Overdose Awareness Exhibition 2023

 

Overdose Awareness Exhibition 

August 31 – September 16, 2023
Summit Artspace, Third Floor
Opening Event:
Thursday, August 31, 4 – 6 p.m.
 
In honor of Overdose Awareness Day, visual artists in Summit County and contiguous counties created artworks about their personal experience with addiction and overdose – in honor of a loved one who passed from an overdose, or as an ally for those who have struggled through these experiences.
 
International Overdose Awareness Day is the world’s largest annual campaign to:
  • end overdose
  • remember without stigma those who have died
  • acknowledge the grief of the family and friends left behind
 
The campaign raises awareness of overdose, which is one of the world’s worst public health crises, and stimulates action and discussion about evidence-based overdose prevention and drug policy. The campaign also acknowledges the profound grief felt by families and friends whose loved ones have died or suffered permanent injury from a drug overdose. International Overdose Awareness Day spreads the message about the tragedy of drug overdose death and that drug overdose is preventable.

 

This exhibition is sponsored by Summit County Public Health, The Opiate and Addiction Task Force, and the Summit County ADM Board

Did you know?

Most of the artwork on display at Summit Artspace is for sale.
Click on the artwork images for pricing and more information about each piece. 

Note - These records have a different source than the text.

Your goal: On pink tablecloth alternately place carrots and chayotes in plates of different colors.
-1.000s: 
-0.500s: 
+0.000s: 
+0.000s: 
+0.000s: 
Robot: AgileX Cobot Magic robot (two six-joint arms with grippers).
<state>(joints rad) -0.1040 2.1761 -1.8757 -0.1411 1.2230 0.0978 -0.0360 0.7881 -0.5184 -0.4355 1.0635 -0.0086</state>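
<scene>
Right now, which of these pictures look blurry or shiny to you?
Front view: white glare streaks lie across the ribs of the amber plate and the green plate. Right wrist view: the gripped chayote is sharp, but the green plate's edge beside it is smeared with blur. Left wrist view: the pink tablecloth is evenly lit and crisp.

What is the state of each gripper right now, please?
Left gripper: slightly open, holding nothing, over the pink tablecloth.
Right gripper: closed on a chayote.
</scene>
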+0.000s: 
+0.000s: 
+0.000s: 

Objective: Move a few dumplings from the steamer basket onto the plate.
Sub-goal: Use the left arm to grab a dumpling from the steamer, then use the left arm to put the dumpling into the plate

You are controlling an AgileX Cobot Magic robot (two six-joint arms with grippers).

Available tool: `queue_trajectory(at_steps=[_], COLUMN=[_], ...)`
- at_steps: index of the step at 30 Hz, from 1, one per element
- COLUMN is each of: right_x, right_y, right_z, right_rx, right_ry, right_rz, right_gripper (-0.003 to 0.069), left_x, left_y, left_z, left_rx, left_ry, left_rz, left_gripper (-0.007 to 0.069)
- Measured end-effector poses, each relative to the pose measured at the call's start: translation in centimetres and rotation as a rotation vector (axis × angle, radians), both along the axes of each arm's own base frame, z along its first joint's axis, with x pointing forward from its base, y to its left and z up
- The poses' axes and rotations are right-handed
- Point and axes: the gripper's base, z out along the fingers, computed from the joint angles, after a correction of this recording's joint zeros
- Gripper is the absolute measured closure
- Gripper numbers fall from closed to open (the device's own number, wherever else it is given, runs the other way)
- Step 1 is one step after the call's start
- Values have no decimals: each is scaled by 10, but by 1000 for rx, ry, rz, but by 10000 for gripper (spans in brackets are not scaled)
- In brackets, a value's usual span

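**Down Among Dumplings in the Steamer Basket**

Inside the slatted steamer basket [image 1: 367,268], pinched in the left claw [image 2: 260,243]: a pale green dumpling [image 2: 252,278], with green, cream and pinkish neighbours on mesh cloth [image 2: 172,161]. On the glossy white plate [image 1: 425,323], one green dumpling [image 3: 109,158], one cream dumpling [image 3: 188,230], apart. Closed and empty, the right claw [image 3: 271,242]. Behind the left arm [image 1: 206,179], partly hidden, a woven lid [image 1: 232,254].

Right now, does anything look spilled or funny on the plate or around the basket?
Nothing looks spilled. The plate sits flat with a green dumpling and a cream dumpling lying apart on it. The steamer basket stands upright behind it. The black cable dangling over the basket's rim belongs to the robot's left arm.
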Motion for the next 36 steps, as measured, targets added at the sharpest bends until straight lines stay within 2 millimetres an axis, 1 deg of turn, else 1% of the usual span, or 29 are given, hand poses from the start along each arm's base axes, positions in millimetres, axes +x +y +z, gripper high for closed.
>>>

If you would like to purchase any art, please visit a staff member or volunteer at the front desk, or email natalie@summitartspace.org.

Artist Bio:
I love, love, love to paint. It is a release. It is gratifying. Satisfying. Emotional. Intoxicating. Frustrating and easy in the same instant. It is where I disappear to when I need rest my mind in a safe spot. A comfortable place. Home. I have this friend waiting quietly for me to return when the world gets a little too loud. I am a self-taught painter, learning to paint since I can remember, and plan to continue learning to paint as long as this world will have me.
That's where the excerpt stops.